An infant having growth failure satisfies the following condition:
- [(discharge Z-score) - (birth Z-score)] < -1.2
All other infants then have label non-growth failure
There are two models used:
-
Random Forest
- Number of trees: 250
- Maximum depth: squared root of number of trees
-
Logistic Regression
- Maximum iteration: 600
- C for regularization: 2
- Regularization: L2
- Classifier solver: L-bfgs
Since only random forest could use the partially-filled raw dataset for classification,
we utilize K-nearest neighbors imputation with k = 5 to fill the dataset. This k-NN
imputer is modified from the k-NN imputer of scikit-learn with the following new behavior:
- If the feature is discrete, uses majority voting as the result (ties broken by distance of neighbors)

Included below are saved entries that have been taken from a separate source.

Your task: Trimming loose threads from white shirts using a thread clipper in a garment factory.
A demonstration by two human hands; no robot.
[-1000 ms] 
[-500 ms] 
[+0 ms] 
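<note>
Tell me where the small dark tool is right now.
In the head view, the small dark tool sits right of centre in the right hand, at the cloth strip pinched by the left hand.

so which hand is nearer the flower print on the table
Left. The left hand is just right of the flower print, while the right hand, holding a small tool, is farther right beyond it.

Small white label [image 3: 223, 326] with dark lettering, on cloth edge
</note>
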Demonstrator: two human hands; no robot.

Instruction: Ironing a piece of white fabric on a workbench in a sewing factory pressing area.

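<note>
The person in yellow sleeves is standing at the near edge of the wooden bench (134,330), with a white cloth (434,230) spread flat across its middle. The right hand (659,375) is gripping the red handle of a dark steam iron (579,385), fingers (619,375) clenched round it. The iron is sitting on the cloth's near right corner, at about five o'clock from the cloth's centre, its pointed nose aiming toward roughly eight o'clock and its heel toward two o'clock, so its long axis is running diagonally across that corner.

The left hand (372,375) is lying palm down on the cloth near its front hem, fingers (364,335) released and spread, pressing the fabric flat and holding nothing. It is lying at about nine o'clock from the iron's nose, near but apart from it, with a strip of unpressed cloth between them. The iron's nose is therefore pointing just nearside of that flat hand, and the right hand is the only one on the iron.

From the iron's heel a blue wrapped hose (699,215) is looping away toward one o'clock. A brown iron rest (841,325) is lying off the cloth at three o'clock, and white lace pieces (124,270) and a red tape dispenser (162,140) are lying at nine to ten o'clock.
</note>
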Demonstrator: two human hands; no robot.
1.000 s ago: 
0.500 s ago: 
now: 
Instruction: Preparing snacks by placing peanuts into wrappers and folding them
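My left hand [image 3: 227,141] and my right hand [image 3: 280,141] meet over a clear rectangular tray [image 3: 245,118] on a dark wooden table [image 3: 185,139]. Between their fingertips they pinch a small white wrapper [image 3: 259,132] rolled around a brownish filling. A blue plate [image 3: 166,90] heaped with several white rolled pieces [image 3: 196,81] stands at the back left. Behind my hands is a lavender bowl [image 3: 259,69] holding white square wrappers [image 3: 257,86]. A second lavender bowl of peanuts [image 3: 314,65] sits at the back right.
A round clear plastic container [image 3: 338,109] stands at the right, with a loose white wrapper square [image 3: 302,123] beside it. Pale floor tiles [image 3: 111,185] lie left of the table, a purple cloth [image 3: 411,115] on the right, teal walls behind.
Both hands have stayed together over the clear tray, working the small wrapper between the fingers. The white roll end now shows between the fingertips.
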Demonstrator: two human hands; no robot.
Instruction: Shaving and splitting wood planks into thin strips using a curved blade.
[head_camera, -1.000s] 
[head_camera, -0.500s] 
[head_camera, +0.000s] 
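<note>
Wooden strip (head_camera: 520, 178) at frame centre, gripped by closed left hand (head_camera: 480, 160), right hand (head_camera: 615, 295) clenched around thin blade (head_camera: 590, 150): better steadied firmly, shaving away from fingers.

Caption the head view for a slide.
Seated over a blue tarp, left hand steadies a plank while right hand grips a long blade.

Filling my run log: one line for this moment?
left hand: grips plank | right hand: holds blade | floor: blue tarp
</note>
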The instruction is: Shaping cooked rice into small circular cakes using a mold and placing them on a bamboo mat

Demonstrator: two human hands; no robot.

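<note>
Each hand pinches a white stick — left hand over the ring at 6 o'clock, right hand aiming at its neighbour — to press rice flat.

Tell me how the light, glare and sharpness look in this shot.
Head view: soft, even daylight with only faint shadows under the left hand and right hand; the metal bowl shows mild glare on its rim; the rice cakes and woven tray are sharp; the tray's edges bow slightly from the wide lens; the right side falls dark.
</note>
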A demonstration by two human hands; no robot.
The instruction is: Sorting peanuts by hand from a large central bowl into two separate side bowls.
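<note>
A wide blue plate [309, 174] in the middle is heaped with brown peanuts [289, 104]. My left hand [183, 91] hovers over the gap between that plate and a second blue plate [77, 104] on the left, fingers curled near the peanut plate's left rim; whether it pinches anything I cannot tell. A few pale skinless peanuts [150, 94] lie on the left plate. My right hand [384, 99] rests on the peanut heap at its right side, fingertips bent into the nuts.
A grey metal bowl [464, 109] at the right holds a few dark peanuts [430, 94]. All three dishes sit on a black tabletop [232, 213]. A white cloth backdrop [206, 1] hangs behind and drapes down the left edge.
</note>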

- If the feature is continuous, use the arithmetic average of all neighbors
The model is trained using 5-fold cross-validation, which means:
- The dataset is split into 5 equally-sized folds
- Data balancing is performed for each fold. That means the data in that fold are balanced such that the number of positive and negative samples are the same.
- All models are trained on 4 of the 5 folds and tested on the other fold
- Repeat step 2-3 such that all folds are tested
With the results, we evaluate based on the following metrics:
- Confusion matrix
- Classification accuracy
- Receiver Operating Characteristic curve (ROC curve)
- Precision-Recall curve (PR curve)
- Area under ROC curve
- Area under PR curve
To run the classification code, a current MATLAB installation is needed. Also, the "MATLAB engine for python" need to be installed as well.
All other dependencies could be found in the anaconda environment dump misc/matlab.yml.
From the original Astarte datasheet, store each tab separately as csv files
Use src/create_labels.py to generate label csv files. Refer to file header of the each
python script for detailed usage.
First, replace the filepath of feature files and label files on the top part
of src/classification.py. Then, specify the experiment to run (i.e. what features to contain,
what longitudinal period(s) to choose) on the bottom of the same file. More detailed explanation
of the parameters are available in the function header of run_experiment() in that file.